- REQUIREMENT -
Lines with the string "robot" must each be copied from the listing.

- AVAILABLE DATA -
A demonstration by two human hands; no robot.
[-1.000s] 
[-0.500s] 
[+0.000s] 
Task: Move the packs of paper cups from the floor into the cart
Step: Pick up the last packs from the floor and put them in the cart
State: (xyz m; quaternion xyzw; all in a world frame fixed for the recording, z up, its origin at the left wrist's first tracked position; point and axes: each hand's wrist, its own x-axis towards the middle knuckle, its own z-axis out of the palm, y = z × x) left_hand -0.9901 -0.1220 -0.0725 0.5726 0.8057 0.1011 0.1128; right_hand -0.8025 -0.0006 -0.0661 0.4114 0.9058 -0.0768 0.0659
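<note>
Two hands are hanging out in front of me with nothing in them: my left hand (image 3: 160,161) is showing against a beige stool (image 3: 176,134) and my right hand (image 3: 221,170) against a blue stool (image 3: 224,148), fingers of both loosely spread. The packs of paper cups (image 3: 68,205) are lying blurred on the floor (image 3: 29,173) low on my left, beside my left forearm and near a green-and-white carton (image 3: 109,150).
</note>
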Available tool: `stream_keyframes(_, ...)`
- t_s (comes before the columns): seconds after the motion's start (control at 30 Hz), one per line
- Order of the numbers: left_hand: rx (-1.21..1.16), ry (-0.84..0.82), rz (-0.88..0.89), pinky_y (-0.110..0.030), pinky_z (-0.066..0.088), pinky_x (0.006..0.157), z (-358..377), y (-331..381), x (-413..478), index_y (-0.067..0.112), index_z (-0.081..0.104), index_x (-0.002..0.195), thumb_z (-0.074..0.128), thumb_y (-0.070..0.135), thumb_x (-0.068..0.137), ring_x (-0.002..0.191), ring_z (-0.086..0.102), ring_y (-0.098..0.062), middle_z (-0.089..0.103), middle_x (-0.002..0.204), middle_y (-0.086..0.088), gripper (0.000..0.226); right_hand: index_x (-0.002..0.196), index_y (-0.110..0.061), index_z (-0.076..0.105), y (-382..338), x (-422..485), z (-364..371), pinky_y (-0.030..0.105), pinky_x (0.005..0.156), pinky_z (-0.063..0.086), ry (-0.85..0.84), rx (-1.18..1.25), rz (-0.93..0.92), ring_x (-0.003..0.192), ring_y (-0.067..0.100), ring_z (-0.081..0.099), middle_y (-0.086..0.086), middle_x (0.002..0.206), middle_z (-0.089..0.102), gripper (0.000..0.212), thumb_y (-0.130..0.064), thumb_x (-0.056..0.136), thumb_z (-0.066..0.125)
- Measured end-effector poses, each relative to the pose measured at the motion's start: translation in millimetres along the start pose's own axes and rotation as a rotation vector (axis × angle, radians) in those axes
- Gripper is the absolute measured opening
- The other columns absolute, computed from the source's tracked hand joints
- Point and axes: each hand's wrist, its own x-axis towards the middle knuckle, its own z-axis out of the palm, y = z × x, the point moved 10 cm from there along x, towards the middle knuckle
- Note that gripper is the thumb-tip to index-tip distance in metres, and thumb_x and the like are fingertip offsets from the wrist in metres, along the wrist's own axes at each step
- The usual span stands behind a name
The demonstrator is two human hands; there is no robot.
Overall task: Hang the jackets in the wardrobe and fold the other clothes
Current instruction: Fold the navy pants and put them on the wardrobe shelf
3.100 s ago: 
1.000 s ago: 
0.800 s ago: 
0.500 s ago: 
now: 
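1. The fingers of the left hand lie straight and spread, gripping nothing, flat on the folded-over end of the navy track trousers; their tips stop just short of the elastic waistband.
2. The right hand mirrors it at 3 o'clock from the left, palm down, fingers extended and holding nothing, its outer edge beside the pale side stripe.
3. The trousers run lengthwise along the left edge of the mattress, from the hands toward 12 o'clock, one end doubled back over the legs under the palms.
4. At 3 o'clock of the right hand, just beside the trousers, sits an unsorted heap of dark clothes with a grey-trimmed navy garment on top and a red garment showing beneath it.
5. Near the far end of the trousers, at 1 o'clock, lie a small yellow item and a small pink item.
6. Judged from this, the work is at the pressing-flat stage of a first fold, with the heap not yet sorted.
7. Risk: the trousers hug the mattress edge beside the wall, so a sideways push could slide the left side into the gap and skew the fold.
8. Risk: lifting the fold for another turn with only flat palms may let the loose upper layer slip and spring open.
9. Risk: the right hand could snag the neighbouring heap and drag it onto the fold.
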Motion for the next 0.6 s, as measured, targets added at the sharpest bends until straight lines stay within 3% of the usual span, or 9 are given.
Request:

- RESPONSE -
A demonstration by two human hands; no robot.
The demonstrator is two human hands; there is no robot.

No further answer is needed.